▸ Exercise details
Write out the following listing's lines from the one with "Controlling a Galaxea" to the one with "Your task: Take", exactly, with both included and no others.

▸ Task input
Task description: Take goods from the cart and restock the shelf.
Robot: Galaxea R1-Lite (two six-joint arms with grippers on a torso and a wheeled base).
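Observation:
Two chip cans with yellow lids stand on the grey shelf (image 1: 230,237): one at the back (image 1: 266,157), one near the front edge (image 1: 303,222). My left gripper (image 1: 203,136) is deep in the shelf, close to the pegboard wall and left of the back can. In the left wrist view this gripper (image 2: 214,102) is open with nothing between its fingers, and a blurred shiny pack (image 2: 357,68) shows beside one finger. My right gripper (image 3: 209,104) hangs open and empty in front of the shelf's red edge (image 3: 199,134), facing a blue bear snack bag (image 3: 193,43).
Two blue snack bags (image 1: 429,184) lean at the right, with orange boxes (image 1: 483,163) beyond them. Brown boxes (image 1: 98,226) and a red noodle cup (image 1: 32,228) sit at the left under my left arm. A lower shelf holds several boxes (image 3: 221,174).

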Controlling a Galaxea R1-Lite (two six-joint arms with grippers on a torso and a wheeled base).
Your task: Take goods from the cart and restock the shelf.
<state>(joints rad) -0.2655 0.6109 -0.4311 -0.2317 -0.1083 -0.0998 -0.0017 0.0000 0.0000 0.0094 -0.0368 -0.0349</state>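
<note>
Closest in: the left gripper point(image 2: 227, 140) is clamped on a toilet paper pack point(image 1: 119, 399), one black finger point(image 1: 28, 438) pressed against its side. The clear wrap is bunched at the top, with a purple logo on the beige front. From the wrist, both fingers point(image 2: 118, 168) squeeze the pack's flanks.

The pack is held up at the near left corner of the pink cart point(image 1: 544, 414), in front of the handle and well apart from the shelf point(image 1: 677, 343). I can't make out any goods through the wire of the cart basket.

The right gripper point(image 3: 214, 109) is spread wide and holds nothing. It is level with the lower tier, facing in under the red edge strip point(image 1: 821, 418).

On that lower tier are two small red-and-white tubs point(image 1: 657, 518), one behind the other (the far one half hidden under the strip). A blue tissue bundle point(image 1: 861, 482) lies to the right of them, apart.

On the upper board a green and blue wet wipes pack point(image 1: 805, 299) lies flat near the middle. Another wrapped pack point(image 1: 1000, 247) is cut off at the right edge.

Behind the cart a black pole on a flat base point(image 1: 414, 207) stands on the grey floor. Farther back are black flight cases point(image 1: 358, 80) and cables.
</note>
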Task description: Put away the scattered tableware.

▸ Output for this task
Controlling a Galaxea R1-Lite (two six-joint arms with grippers on a torso and a wheeled base).
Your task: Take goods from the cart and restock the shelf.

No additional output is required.